Search the entries for the word "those" and copy each line that has it.
Top of RECORDS TO PROCESS
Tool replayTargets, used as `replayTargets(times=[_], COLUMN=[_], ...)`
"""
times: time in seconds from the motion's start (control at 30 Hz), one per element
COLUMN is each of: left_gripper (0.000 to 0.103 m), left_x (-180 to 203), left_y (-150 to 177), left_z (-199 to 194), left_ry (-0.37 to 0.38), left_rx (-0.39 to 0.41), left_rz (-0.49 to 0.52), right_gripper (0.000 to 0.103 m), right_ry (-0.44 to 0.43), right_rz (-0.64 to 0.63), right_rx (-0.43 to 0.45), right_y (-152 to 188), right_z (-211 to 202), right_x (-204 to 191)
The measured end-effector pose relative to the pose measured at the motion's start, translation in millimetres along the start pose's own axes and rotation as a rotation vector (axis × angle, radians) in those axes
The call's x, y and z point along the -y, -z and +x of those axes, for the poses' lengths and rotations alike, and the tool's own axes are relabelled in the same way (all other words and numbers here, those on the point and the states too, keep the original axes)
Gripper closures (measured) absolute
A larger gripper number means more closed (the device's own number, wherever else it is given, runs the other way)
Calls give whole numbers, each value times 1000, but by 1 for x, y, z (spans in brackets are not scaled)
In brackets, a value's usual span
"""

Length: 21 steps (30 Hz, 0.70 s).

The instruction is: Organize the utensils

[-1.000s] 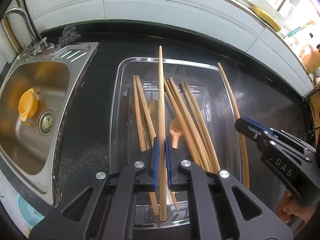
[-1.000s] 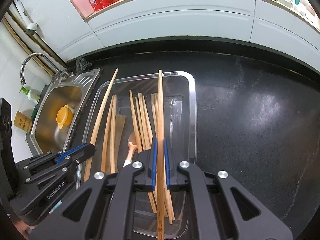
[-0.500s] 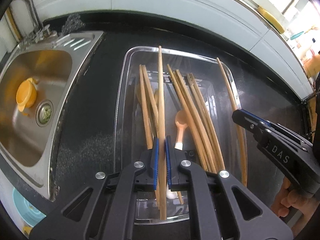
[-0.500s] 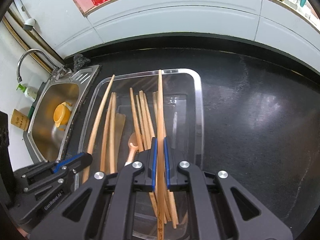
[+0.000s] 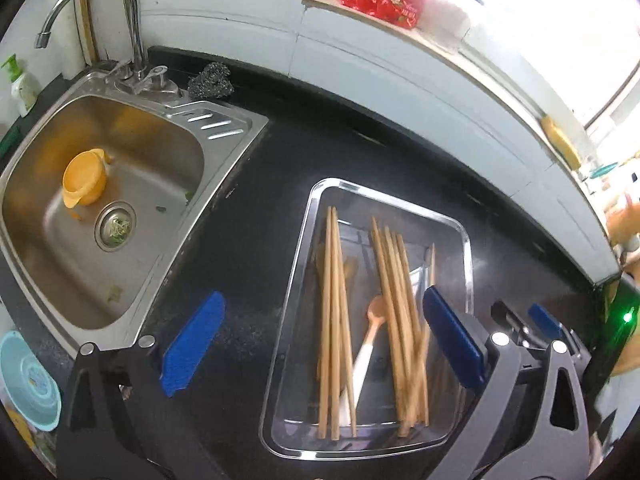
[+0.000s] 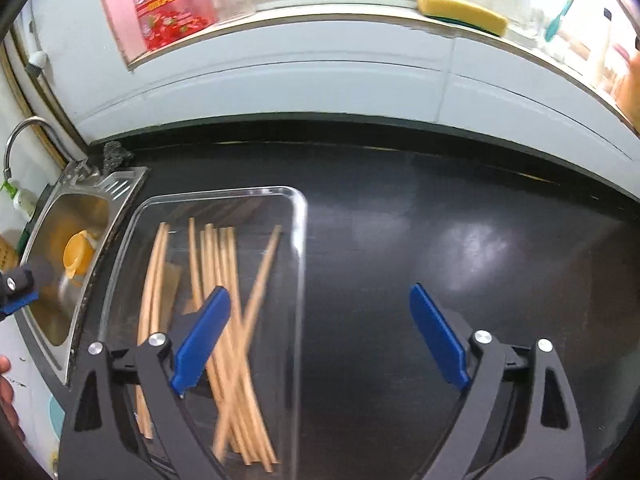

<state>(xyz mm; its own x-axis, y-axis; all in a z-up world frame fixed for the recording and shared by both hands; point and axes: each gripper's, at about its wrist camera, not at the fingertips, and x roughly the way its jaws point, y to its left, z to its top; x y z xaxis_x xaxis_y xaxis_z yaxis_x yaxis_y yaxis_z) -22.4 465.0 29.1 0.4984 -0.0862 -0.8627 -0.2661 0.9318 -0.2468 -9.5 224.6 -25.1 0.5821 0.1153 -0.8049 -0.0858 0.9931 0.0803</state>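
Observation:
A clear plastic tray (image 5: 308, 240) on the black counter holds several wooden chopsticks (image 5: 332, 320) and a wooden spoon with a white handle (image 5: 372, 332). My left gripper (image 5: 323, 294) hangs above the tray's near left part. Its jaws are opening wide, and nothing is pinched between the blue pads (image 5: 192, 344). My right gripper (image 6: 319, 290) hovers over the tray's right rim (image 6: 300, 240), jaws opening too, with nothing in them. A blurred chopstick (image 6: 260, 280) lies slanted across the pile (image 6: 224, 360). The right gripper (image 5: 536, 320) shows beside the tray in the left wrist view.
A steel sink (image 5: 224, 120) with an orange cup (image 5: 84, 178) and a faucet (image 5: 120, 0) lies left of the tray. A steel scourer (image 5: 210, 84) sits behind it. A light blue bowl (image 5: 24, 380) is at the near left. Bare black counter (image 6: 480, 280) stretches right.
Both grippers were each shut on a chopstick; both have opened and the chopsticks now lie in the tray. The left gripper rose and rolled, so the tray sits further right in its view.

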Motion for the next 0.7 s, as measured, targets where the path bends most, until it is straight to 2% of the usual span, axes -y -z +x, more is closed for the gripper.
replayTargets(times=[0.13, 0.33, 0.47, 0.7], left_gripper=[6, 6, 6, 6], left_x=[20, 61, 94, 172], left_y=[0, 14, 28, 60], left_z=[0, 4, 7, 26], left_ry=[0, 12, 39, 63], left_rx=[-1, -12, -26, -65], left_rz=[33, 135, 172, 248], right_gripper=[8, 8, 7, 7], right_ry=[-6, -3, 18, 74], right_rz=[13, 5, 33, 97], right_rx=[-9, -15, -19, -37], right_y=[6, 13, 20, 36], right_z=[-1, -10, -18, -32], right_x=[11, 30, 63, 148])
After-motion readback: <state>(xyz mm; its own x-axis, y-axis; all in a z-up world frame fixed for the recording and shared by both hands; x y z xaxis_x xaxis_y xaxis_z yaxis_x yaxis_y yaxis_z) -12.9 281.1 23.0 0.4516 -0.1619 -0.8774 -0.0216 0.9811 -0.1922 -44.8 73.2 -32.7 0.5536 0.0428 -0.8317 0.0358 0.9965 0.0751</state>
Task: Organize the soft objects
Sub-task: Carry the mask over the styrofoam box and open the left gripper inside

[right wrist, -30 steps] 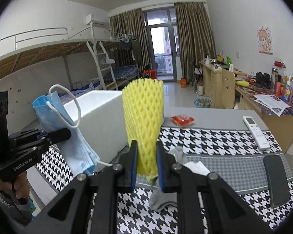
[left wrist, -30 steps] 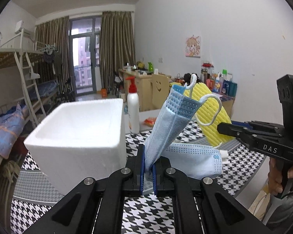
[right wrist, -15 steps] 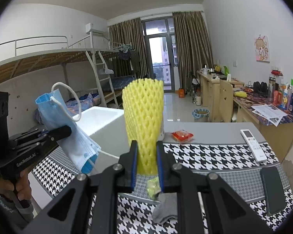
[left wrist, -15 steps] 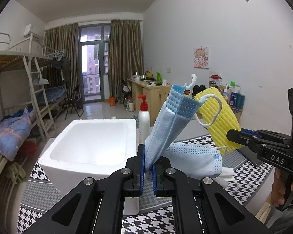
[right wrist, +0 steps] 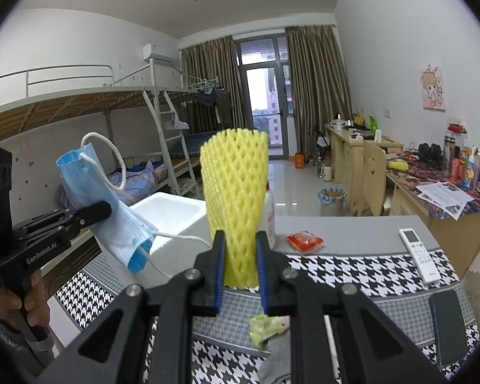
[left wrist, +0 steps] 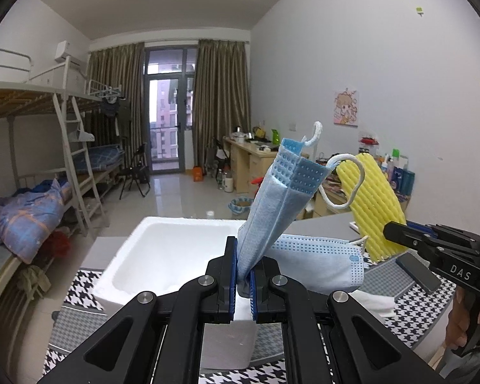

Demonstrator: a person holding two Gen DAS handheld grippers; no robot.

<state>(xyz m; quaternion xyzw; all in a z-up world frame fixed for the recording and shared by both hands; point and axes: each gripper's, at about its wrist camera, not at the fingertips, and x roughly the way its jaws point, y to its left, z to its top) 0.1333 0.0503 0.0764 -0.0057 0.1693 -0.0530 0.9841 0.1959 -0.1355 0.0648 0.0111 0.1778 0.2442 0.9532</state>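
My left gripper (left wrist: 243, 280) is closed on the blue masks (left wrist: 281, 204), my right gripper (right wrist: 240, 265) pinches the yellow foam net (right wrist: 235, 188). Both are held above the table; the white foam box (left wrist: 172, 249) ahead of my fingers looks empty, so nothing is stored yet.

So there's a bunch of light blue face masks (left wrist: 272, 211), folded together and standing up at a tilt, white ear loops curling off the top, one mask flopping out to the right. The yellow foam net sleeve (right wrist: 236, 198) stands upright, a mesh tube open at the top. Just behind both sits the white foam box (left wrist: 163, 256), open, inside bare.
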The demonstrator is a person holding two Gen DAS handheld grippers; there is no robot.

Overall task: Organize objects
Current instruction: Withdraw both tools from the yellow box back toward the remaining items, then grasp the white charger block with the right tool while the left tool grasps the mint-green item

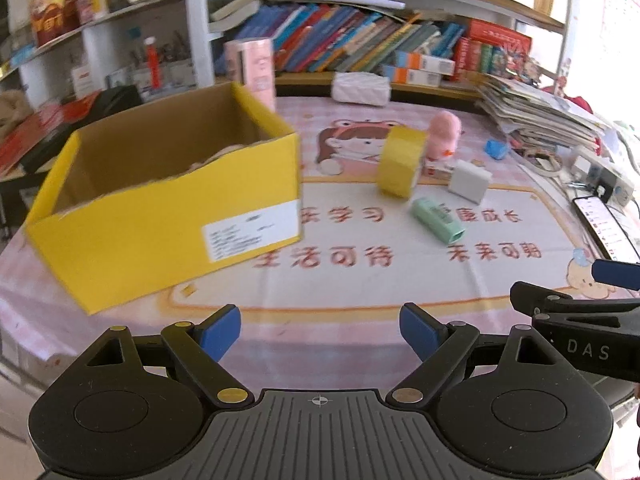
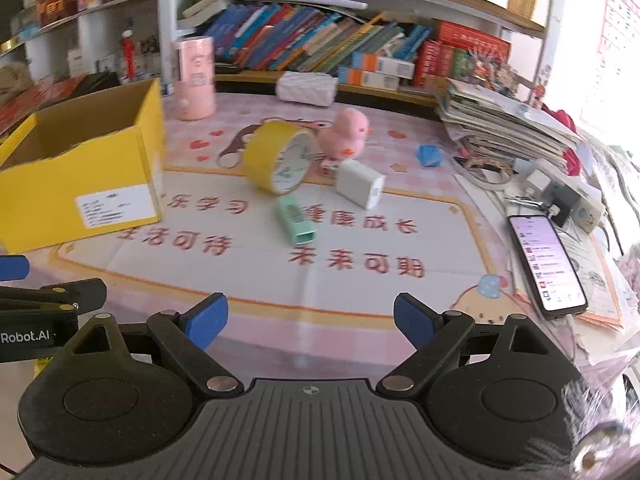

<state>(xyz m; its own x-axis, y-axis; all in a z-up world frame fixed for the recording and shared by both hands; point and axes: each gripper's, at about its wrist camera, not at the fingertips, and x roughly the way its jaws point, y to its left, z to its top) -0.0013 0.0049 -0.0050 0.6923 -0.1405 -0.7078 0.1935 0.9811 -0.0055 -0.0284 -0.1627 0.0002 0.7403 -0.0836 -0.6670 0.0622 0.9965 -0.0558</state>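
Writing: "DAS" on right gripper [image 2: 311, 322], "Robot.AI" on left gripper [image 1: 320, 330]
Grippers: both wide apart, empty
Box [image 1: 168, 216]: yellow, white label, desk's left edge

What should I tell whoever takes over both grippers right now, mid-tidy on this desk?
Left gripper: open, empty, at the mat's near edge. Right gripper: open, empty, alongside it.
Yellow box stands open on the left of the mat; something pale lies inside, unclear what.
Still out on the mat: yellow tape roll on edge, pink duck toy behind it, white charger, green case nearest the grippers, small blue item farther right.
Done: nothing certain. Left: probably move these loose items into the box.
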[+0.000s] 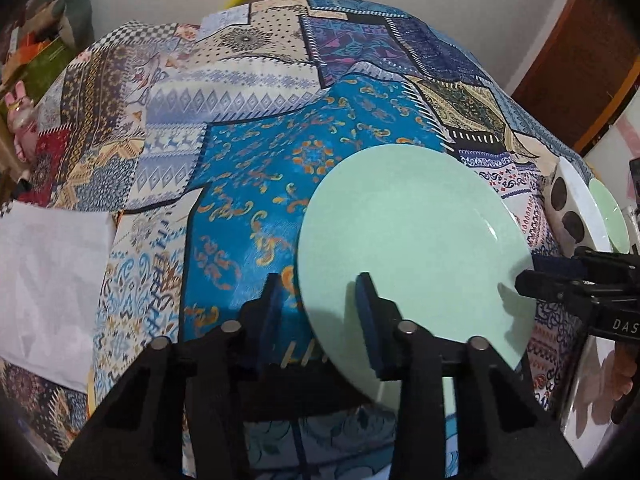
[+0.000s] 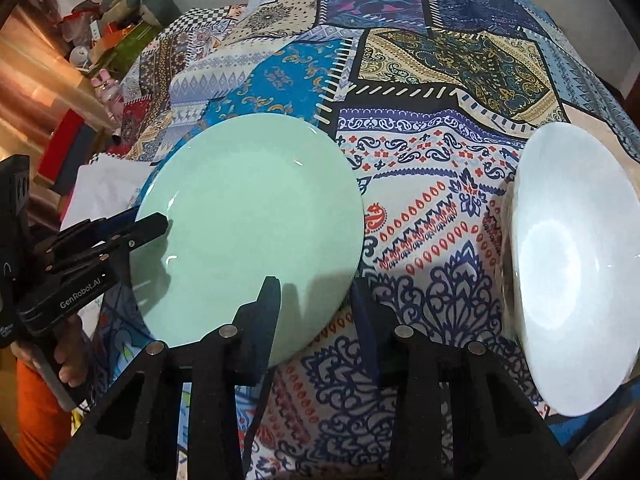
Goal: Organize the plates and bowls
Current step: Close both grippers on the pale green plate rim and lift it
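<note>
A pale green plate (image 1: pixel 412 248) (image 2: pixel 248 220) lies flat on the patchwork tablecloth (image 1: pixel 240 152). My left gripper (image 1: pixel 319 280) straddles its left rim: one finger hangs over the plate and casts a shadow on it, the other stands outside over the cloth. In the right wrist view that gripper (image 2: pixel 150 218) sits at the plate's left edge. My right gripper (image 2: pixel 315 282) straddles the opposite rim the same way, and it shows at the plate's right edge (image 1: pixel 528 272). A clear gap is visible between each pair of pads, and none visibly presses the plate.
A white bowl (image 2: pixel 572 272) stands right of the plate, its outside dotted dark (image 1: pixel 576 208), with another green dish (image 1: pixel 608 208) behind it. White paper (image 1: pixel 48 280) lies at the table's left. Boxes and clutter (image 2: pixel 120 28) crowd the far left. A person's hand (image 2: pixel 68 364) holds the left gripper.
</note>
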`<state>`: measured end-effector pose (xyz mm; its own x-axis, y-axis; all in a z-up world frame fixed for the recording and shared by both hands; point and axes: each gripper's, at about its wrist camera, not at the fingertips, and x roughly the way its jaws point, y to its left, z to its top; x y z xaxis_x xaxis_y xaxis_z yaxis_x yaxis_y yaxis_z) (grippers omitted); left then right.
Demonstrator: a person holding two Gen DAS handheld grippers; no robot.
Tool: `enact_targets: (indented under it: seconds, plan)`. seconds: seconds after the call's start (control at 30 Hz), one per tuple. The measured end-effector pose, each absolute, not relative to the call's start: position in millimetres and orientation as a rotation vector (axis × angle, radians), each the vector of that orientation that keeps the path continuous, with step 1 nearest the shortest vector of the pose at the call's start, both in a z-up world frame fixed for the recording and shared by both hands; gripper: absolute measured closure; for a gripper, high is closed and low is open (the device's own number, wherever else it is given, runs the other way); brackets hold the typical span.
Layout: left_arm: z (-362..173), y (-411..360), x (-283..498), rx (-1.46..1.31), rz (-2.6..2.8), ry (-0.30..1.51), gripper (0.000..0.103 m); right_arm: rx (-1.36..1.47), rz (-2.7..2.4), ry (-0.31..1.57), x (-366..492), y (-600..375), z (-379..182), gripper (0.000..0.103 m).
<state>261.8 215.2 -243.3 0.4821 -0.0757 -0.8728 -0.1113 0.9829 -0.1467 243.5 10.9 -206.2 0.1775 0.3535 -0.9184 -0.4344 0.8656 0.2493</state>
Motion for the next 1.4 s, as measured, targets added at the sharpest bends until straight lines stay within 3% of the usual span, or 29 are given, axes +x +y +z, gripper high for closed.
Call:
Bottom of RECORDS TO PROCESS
SOLUTION BELOW
The measured end-effector pose relative to the pose measured at the motion's start, translation in millimetres along the start pose's own axes and rotation as a rotation vector (axis × angle, radians) in those axes
The call's x, y and z point along the -y, -z and +x of those axes, for the poses' lengths and rotations alike, and the tool's own axes are relabelled in the same way (all other words and numbers here, those on the point and the states too, keep the original axes)

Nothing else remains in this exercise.